I guess what I am really driving at is the December Analyst Day, fair to assume there's probably some upside to your assumptions?

Speaker 3

Well, we have not prepared that schedule yet for the December Analyst Day, but we will certainly give you more granularity of what we see. At that point in time, we will be through the 1st phase of transition to be able to, I think, really with confidence talk about some of the key parts of the synergy. But there could be, Doug, but we will wait and see. But I am pretty bullish on how what we are seeing so far.

Speaker 1

Thank you. Our next question is from

Speaker 15

In your reported product yields for 2018 year to date, you show your refineries producing a 16% allocation to feedstocks and special products.
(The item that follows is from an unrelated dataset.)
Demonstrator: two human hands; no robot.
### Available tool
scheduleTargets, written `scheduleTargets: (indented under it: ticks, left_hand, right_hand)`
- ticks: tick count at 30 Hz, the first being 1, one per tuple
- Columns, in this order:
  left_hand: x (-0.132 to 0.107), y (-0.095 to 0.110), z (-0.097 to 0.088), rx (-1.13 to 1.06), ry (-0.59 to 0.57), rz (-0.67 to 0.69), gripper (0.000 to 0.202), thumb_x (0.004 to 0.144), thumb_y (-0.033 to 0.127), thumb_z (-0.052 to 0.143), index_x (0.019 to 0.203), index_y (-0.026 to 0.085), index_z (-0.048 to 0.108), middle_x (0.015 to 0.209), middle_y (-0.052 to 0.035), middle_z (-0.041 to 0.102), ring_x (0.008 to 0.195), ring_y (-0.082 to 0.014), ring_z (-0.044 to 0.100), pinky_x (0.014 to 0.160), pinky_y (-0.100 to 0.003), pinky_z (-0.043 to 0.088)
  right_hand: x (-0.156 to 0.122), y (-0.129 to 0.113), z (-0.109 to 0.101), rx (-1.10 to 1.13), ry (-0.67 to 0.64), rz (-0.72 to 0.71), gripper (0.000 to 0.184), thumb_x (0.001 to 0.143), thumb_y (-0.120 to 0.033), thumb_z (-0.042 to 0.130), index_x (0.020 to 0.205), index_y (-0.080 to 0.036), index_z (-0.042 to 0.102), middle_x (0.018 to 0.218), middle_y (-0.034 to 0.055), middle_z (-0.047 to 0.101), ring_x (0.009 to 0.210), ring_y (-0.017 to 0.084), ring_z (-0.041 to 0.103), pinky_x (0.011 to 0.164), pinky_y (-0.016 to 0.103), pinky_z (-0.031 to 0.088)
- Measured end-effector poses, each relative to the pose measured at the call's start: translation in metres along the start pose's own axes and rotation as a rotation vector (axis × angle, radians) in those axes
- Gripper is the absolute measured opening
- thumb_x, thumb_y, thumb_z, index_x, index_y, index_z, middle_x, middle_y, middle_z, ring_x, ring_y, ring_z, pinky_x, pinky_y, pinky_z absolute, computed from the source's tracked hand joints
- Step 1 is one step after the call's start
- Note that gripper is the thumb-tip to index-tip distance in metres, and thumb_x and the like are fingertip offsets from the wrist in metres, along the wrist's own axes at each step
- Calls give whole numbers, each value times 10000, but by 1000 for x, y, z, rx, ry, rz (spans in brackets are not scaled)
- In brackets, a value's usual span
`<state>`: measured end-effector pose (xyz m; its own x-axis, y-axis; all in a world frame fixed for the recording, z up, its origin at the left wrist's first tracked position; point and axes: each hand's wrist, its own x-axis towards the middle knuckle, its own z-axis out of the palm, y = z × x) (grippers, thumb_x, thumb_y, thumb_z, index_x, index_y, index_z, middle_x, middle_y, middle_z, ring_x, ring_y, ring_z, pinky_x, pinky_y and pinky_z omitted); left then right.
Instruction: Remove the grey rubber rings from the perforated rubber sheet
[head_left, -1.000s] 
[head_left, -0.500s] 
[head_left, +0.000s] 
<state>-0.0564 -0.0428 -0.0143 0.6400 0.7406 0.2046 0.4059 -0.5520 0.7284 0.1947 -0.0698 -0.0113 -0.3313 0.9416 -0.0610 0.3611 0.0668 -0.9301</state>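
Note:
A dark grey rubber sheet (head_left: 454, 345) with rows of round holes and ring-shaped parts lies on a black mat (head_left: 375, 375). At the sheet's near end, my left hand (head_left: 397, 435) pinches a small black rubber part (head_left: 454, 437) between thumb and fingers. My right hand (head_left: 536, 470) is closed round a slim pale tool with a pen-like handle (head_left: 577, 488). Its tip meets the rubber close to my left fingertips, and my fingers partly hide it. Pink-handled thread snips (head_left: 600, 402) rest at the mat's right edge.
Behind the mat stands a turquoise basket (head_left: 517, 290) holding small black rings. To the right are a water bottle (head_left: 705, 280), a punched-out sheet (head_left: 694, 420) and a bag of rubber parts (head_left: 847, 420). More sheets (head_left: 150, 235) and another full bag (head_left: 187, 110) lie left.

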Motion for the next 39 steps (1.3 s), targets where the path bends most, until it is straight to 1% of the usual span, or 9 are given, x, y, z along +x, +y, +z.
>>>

Could you remind us what goes into this bucket? Is it things like high sulfur VGO or vacuum tower bottoms? And in an IMO world, do you believe this part of your product slate will be advantaged or disadvantaged or perhaps no impact?

Speaker 16

Yes. This is Ray Brooks. Let me take a first stab at that. When you talk about our product slate that we produce, I think you're leading to how much resid fuel oil do we make and is that going to be problematic in the post IMO world. We make a little bit of bunker fuel out of our Galveston Bay refinery.

We're looking at ways from an infrastructure standpoint how we in the next year and a half can minimize that. So I don't see that being a huge impact from us. But when you talk about our product slate, and I don't know exactly what you're looking at, we've got gasoline distillate, but then LPGAramatics, asphalt, coke and pitch products. So that's a balance

Speaker 6

of what we're looking at.

Speaker 15

Okay. I'll follow-up there. A year ago in 2Q 2017 MPC exported 313 a day of light products. Could you provide that number for Q1 2018 and Q2 2018 with the breakout of gasoline versus distillate and offer any sort of comments on what you're seeing in the export markets? It seems like Mexico has been really quite strong this year on all the refinery downtime they've had.

Speaker 9

Yes, this is Mike Palmer. So if you look at Q1 of 'eighteen, we were at 265,000 barrels a day of total exports, and that was about 48% gasoline and 51% diesel, just a little bit of asphalt in that number, I think around 1%. And then in quarter 2, we were at 311,000 barrels a day, and that was about 29 percent gasoline, 67% diesel and then about 4% other, which again is primarily asphalt, I believe, so predominantly light products. The export market continues to be very good for us. And we continue to optimize our product slates.

We did see with Mexico, Mexico, as you know, has brought back Salina Cruz, one of their refineries that was down last year. So that has certainly had an impact on how much gasoline that they are importing. But across the board, I think in Latin America, things still look very good. And as I say, we continue to optimize the sales of our products and we'll sell into the bulk markets into the pipelines or export or sell to other domestic customers

Speaker 4

by cargo.

Speaker 1

Thank you.

Speaker 2

All right. Well then, operator. If we don't have any other questions in the queue, I'd like to thank everyone for their interest in Marathon Petroleum Corporation. Should you have any additional questions or would like clarifications on topics discussed this morning, we'll be available to take your calls. And with that, thank you for joining us this morning.